Шёл снег отвратительный, мокрая каша. Я Юлю привёл познакомиться с Леной, но Юля ужасно её испугалась. Она закричала. Я вынужден был закрыть злополучную дверь изнутри. Я ей объяснил, чтоб она не орала: обряд воскрешенья — обычное дело, не надо бояться, я их проводил десятки уж раз, и они превратились всего лишь в рутину. Тогда Юля стала меня умолять, мне руку целуя и встав на колени, чтоб я отпустил её — скоро покинет она этот город и в Питер уедет, и там ни о чём никому не расскажет, и книгу она принесла на прощанье, и Ромбов её ещё будет искать, а книга моя очень дорого стоит, могу получить за неё сотни тысяч, использовать их, например, для работы, в деревне могу себе что-то купить и там от людей, сколько надо, скрываться.
— Пожалуйста, не убивайте меня!
Да я бы не тронул её даже пальцем.
Я просто хотел объяснить ей про Лену, что всё обстояло-то наоборот, что я воскреситель малюток Зелёнкин, а вовсе не псих, не позорный убийца.

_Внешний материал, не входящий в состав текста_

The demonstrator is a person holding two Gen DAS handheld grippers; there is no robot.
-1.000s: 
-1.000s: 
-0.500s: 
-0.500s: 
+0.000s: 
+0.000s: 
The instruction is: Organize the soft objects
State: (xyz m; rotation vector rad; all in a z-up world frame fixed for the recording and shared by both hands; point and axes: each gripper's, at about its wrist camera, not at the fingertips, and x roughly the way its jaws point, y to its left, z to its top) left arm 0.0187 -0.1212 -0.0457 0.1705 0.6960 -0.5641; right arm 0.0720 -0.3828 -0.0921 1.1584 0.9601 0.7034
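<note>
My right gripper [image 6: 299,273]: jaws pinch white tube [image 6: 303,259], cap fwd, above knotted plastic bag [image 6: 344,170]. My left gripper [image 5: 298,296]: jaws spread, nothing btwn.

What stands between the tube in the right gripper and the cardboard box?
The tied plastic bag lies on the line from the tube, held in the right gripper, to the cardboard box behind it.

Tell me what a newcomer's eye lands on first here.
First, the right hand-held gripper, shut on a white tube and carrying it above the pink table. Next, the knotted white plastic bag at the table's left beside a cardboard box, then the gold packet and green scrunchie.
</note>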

Я ей рассказал про наш дружный отряд, про то, как мы жили все вместе в квартире, как все мы мечтали, бывало, о Юле, о том, чтобы с нами жила.

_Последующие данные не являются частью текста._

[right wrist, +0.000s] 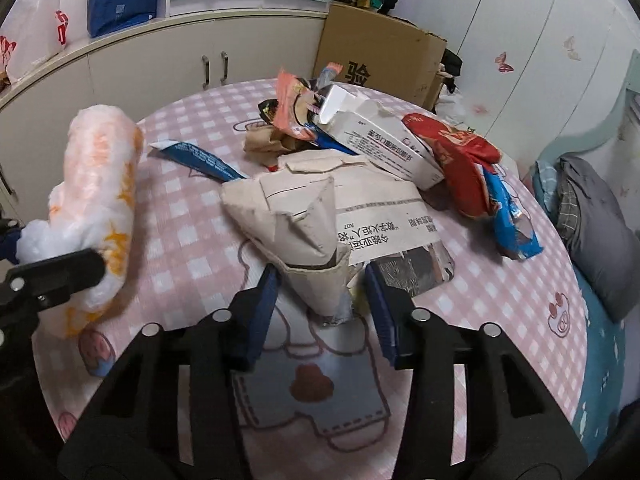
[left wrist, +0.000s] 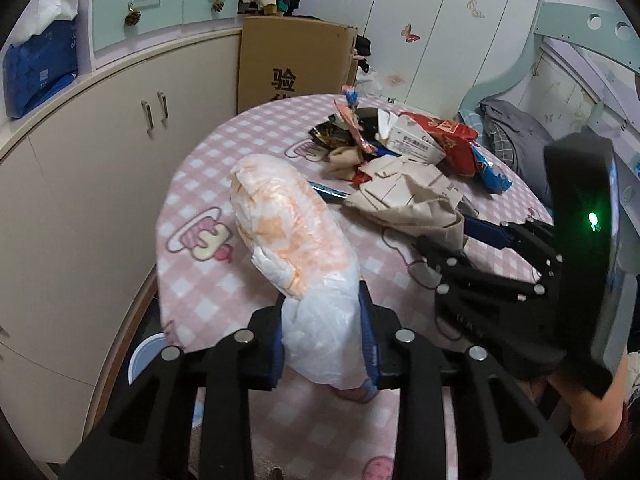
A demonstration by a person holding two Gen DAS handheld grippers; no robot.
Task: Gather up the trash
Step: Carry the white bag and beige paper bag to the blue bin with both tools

Но Юля не слушала, бросилась к полке, где кучно пылились мои инструменты, схватила ножовку и стала махаться, как рыцарь мечом, защищаясь от смерти. О бархатец мой, о мой маленький рыцарь! Я вынужден был её крепко схватить и для безопасности обезоружить. Пока же она без разбору махала ножовкой, успела всадить её в руку мне больно с размаху без всяких стеснений. И рана глубокая образовалась. Когда я схватил её сбоку в объятья, она продолжала, как бабочка, биться, и слёзы на рану мне падали остро. Потом успокоилась. Только шептала:
— Пожалуйста, можно мне просто уйти?
Я чувствовал в этот момент её близость, и шёл в моём сердце отравленный ливень, и струны его рокотали с восторгом. Я знал: это наша последняя встреча.
Я твёрдо сказал ей, хоть мысли мои смешались от запаха тёмных волос:
— А ну, успокойся! Сейчас мы поднимем с тобой нашу книжку. Теперь отодвину тяжёлый засов. Ты можешь идти, и не надо бояться, я только хотел поделиться с тобою. Ты можешь идти, я хочу тебе счастья.
И я отпустил её в ночь.
Она побежала и скрылась во мгле.
Увы, получилась большая ошибка. Задвинул засов я и сел рядом с Леной обдумывать все перспективы. Рукав пропитался безудержной кровью, я чувствовал — жутко немеет рука. Я перевязал её Лениным платьем. Я знал, Юля скоро кому-то расскажет. И дальше полиция… в общем, приплыли.
Я просто смотрел и смотрел на ножовку с размазанной кровью по лезвию, время тянуло меня, как болото, — не знаю, как долго там был.
Потом услыхал, что стучатся в ворота.